▶ Problem
Give the listing again word for word, excluding the pictures it contains.

▶ Provided material

┌────────

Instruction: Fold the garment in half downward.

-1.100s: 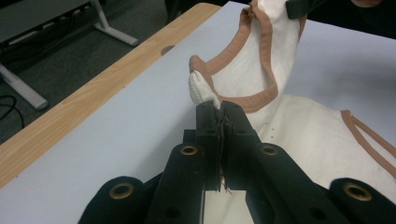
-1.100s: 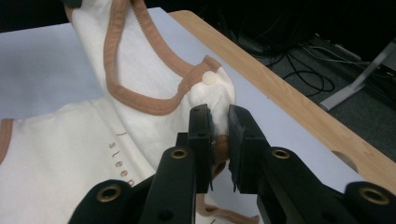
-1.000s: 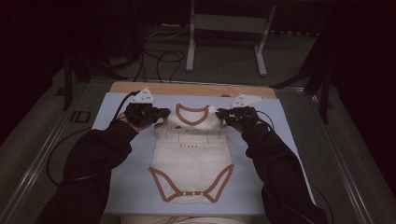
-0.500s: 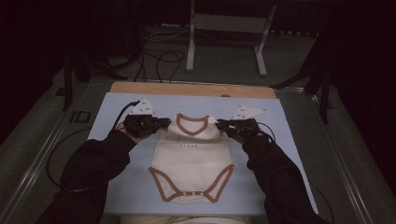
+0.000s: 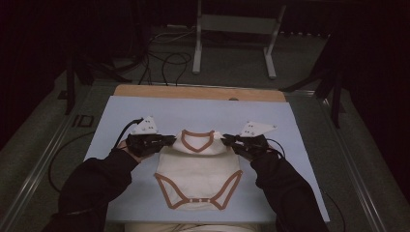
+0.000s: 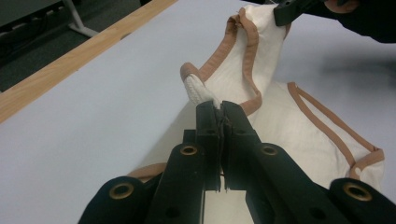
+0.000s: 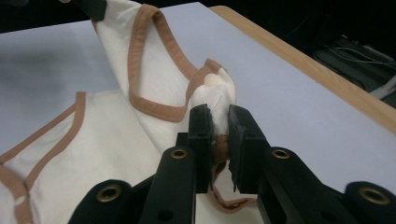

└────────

▶ Task result
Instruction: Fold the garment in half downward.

-1.100s: 
-1.100s: 
-1.000s: 
-0.500s: 
+0.000s: 
+0.000s: 
+0.000s: 

That wraps up the answer.